#### AIM OF THE TASK:
Set down the whole listing below exactly. The pictures stay out.

#### DATASET EXCERPT:
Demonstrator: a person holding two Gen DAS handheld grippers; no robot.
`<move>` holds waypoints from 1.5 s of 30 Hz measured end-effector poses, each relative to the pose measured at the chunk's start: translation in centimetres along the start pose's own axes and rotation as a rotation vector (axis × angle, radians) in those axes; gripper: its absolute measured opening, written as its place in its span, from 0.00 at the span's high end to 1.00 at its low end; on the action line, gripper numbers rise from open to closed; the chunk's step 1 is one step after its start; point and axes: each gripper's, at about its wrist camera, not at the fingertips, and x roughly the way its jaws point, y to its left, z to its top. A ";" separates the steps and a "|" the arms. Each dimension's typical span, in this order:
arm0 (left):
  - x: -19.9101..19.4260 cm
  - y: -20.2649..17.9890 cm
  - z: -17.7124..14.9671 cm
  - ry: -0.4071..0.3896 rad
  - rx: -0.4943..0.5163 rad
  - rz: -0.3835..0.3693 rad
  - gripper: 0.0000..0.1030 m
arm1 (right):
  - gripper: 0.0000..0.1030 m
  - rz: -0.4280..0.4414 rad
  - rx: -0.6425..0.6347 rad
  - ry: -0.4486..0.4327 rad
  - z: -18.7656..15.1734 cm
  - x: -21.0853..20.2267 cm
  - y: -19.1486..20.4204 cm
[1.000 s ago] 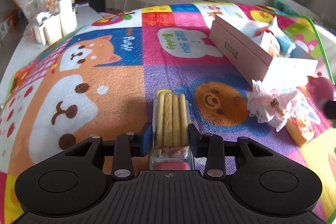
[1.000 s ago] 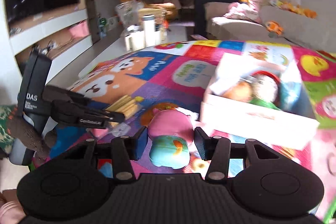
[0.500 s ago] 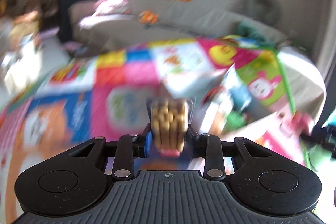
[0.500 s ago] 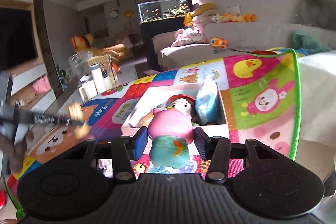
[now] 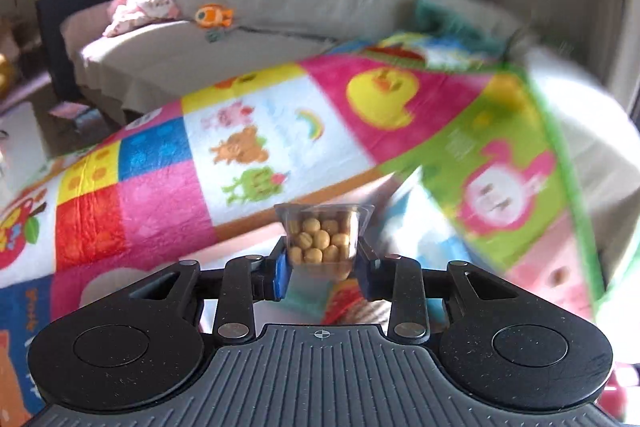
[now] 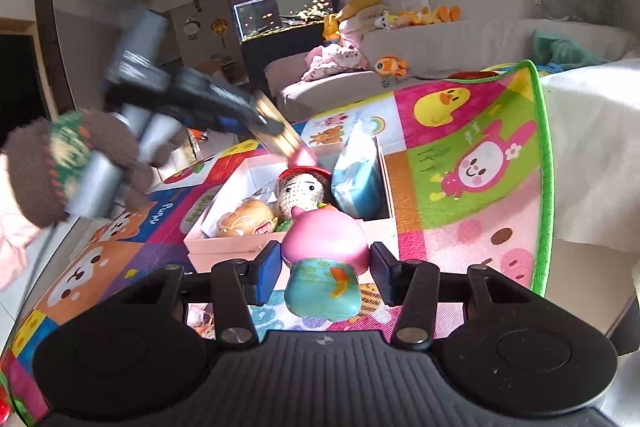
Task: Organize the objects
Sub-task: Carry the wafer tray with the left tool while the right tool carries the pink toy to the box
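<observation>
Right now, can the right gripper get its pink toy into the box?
Probably yes. The right gripper holds the pink toy at the box's near wall, top open. But the left gripper with its biscuit pack hovers over it, so they may collide.

A pink and teal toy is held between the jaws of the right gripper, near an open box.

The toy is seen with its pink part far and its teal part near. Inside the box, a wrapped bun, a crocheted doll with a red cap and a blue packet are packed side by side. The box is set on a patchwork play mat. At the left, the left gripper is blurred above the box, gripped by a hand in a brown knitted glove. A sofa and a fish tank are seen at the far side.
</observation>
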 end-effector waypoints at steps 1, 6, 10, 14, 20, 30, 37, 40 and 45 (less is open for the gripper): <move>0.8 0.0 -0.5 0.013 -0.002 -0.004 0.63 | 0.53 0.001 -0.001 -0.001 0.0 0.0 0.0; 0.0 1.4 -1.3 0.025 -0.075 -0.016 0.64 | 0.53 -0.002 0.004 0.013 -0.3 0.5 -0.3; -4.6 2.3 -1.7 -0.083 -0.064 -0.033 0.63 | 0.53 -0.006 0.027 0.026 -0.6 1.4 -0.8; -7.3 4.1 -2.0 -0.140 -0.168 -0.142 0.63 | 0.53 0.004 0.035 0.036 -0.6 2.2 -0.6; -7.5 4.4 -2.0 -0.162 -0.158 -0.105 0.60 | 0.53 0.001 -0.006 0.018 -0.3 2.0 0.9; -7.1 5.2 -0.8 -0.293 -0.301 -0.151 0.64 | 0.53 -0.026 -0.042 0.023 -0.1 1.8 1.8; -9.2 6.8 -5.1 -0.262 -0.291 -0.091 0.65 | 0.53 -0.022 0.008 0.013 0.9 2.3 1.0; -10.7 7.3 -8.7 -0.243 -0.298 -0.120 0.65 | 0.53 -0.010 0.004 0.002 2.4 3.0 1.1; -12.5 8.5 -15.8 -0.242 -0.369 -0.114 0.65 | 0.53 0.038 0.019 0.001 8.2 7.0 1.4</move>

#### SOLUTION TO THIS EXERCISE:
Demonstrator: a person holding two Gen DAS handheld grippers; no robot.
`<move>` holds waypoints from 1.5 s of 30 Hz measured end-effector poses, each relative to the pose measured at the chunk's start: translation in centimetres along the start pose's own axes and rotation as a rotation vector (axis × angle, radians) in those axes; gripper: its absolute measured opening, written as its place in its span, from 0.00 at the span's high end to 1.00 at its low end; on the action line, gripper numbers rise from open to closed; the chunk's step 1 is one step after its start; point and axes: each gripper's, at about its wrist camera, not at the fingertips, and x roughly the way its jaws point, y to its left, z to its top. A ";" separates the steps and a "|" the arms. Each dimension's typical span, in this order:
arm0 (left):
  - x: -19.9101..19.4260 cm
  - y: -20.2649..17.9890 cm
  - z: -17.7124..14.9671 cm
  - ry: -0.4071..0.3896 rad
  - rx: -0.4943..0.5163 rad
  - rz: -0.3835..0.3693 rad
  - gripper: 0.0000..0.1030 m
arm1 (right):
  - gripper: 0.0000..0.1030 m
  - rz: -0.4280..0.4414 rad
  - rx: -0.6425..0.6347 rad
  - ry: -0.4486..0.4327 rad
  - z: -18.7656..15.1734 cm
  - x: -21.0853..20.2267 cm
  - y: -19.1486..20.4204 cm
[1.000 s ago] 
[1.000 s ago] 
[0.500 s ago] 
[0.500 s ago] 
[now] 
[now] 
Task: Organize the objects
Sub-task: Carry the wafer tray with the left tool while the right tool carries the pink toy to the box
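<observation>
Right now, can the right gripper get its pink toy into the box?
Probably yes. The right gripper holds the pink toy at the box's near wall, top open. But the left gripper with its biscuit pack hovers over it, so they may collide.

A pink and teal toy is held between the jaws of the right gripper, near an open box.

The toy is seen with its pink part far and its teal part near. Inside the box, a wrapped bun, a crocheted doll with a red cap and a blue packet are packed side by side. The box is set on a patchwork play mat. At the left, the left gripper is blurred above the box, gripped by a hand in a brown knitted glove. A sofa and a fish tank are seen at the far side.
</observation>
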 end-effector waypoints at steps 1, 6, 10, 14, 20, 30, 37, 40 and 45 (less is open for the gripper): <move>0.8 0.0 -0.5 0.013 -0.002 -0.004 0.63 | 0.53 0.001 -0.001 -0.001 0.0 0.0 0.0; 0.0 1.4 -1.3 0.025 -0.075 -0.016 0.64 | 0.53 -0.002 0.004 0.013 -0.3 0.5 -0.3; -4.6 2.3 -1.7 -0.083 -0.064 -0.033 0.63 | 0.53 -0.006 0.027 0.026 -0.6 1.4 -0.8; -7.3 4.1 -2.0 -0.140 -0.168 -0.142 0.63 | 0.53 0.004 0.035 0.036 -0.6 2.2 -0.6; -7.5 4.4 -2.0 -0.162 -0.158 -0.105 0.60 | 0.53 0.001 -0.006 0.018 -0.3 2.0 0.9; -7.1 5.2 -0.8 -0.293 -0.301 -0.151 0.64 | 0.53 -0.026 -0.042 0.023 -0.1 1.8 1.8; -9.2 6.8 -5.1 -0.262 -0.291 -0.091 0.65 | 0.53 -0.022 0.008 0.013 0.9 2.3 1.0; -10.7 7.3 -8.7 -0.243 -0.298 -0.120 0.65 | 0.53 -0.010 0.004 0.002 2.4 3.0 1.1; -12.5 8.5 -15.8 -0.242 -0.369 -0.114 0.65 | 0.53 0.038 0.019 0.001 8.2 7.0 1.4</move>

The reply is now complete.